* **Problem description**
Exactly as they appear, output all of the entries.

* **Data to process**

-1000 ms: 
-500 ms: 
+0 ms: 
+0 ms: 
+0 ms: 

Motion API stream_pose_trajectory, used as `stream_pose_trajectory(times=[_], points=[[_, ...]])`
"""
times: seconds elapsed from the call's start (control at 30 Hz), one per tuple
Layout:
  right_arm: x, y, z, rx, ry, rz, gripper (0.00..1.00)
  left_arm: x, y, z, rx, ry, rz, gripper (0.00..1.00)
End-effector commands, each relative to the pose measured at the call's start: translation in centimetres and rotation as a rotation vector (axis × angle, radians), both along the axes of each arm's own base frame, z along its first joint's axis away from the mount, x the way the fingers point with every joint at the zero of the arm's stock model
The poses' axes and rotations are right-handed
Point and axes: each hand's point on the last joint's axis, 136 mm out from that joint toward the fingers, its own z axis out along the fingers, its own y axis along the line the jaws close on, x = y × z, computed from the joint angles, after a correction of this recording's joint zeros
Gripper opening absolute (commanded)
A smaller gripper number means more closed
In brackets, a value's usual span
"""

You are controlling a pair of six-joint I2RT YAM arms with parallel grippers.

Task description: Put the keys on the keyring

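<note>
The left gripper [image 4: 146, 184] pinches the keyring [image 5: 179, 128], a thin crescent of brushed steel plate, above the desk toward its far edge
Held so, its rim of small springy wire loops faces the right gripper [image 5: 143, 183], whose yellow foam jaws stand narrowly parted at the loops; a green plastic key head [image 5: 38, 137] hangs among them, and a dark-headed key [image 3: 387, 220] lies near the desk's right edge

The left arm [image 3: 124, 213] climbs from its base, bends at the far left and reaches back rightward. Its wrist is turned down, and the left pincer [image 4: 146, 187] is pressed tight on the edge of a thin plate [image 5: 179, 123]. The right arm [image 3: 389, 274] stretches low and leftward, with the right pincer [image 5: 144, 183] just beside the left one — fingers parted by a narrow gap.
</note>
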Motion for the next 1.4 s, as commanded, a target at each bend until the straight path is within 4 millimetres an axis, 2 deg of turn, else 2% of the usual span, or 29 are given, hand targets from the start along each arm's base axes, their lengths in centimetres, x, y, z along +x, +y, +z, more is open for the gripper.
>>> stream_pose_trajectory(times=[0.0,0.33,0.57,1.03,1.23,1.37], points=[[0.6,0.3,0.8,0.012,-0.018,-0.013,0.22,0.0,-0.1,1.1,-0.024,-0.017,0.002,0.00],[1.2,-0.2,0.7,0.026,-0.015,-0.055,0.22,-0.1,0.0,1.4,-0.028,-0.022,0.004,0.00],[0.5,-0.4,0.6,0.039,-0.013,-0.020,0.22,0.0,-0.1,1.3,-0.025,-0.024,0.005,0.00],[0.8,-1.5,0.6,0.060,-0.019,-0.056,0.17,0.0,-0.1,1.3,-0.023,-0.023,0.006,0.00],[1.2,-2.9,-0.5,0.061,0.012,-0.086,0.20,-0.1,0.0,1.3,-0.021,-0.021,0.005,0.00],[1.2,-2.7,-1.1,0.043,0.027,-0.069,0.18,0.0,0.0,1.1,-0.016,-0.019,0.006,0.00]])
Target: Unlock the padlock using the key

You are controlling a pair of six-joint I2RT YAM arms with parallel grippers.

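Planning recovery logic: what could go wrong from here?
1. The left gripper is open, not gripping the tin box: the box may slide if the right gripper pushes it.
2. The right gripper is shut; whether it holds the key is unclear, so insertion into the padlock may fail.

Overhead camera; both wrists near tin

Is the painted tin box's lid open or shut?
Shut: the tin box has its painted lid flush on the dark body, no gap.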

* **Task response**
-1000 ms: 
-500 ms: 
+0 ms: 
+0 ms: 
+0 ms: 

Motion API stream_pose_trajectory, used as `stream_pose_trajectory(times=[_], points=[[_, ...]])`
"""
times: seconds elapsed from the call's start (control at 30 Hz), one per tuple
Layout:
  right_arm: x, y, z, rx, ry, rz, gripper (0.00..1.00)
  left_arm: x, y, z, rx, ry, rz, gripper (0.00..1.00)
End-effector commands, each relative to the pose measured at the call's start: translation in centimetres and rotation as a rotation vector (axis × angle, radians), both along the axes of each arm's own base frame, z along its first joint's axis away from the mount, x the way the fingers point with every joint at the zero of the arm's stock model
The poses' axes and rotations are right-handed
Point and axes: each hand's point on the last joint's axis, 136 mm out from that joint toward the fingers, its own z axis out along the fingers, its own y axis along the line the jaws close on, x = y × z, computed from the joint angles, after a correction of this recording's joint zeros
Gripper opening absolute (commanded)
A smaller gripper number means more closed
In brackets, a value's usual span
"""

You are controlling a pair of six-joint I2RT YAM arms with parallel grippers.

Task description: Put the keys on the keyring

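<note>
The left gripper [image 4: 146, 184] pinches the keyring [image 5: 179, 128], a thin crescent of brushed steel plate, above the desk toward its far edge
Held so, its rim of small springy wire loops faces the right gripper [image 5: 143, 183], whose yellow foam jaws stand narrowly parted at the loops; a green plastic key head [image 5: 38, 137] hangs among them, and a dark-headed key [image 3: 387, 220] lies near the desk's right edge

The left arm [image 3: 124, 213] climbs from its base, bends at the far left and reaches back rightward. Its wrist is turned down, and the left pincer [image 4: 146, 187] is pressed tight on the edge of a thin plate [image 5: 179, 123]. The right arm [image 3: 389, 274] stretches low and leftward, with the right pincer [image 5: 144, 183] just beside the left one — fingers parted by a narrow gap.
</note>
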Motion for the next 1.4 s, as commanded, a target at each bend until the straight path is within 4 millimetres an axis, 2 deg of turn, else 2% of the usual span, or 29 are given, hand targets from the start along each arm's base axes, their lengths in centimetres, x, y, z along +x, +y, +z, more is open for the gripper.
>>> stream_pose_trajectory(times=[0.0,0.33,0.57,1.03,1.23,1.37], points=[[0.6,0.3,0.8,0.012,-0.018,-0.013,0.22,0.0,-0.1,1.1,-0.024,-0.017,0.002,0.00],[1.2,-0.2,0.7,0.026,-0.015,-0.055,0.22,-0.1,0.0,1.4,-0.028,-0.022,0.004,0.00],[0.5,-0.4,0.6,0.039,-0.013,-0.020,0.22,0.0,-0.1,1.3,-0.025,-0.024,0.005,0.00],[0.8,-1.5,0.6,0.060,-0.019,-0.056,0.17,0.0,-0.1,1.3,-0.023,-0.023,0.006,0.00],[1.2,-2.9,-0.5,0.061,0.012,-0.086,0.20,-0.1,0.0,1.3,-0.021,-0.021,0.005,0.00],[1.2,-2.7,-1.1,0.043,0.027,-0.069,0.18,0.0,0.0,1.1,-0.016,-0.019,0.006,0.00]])
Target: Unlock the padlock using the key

You are controlling a pair of six-joint I2RT YAM arms with parallel grippers.

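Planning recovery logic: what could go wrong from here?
1. The left gripper is open, not gripping the tin box: the box may slide if the right gripper pushes it.
2. The right gripper is shut; whether it holds the key is unclear, so insertion into the padlock may fail.

Overhead camera; both wrists near tin

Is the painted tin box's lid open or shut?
Shut: the tin box has its painted lid flush on the dark body, no gap.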

Nothing further is needed for the exercise.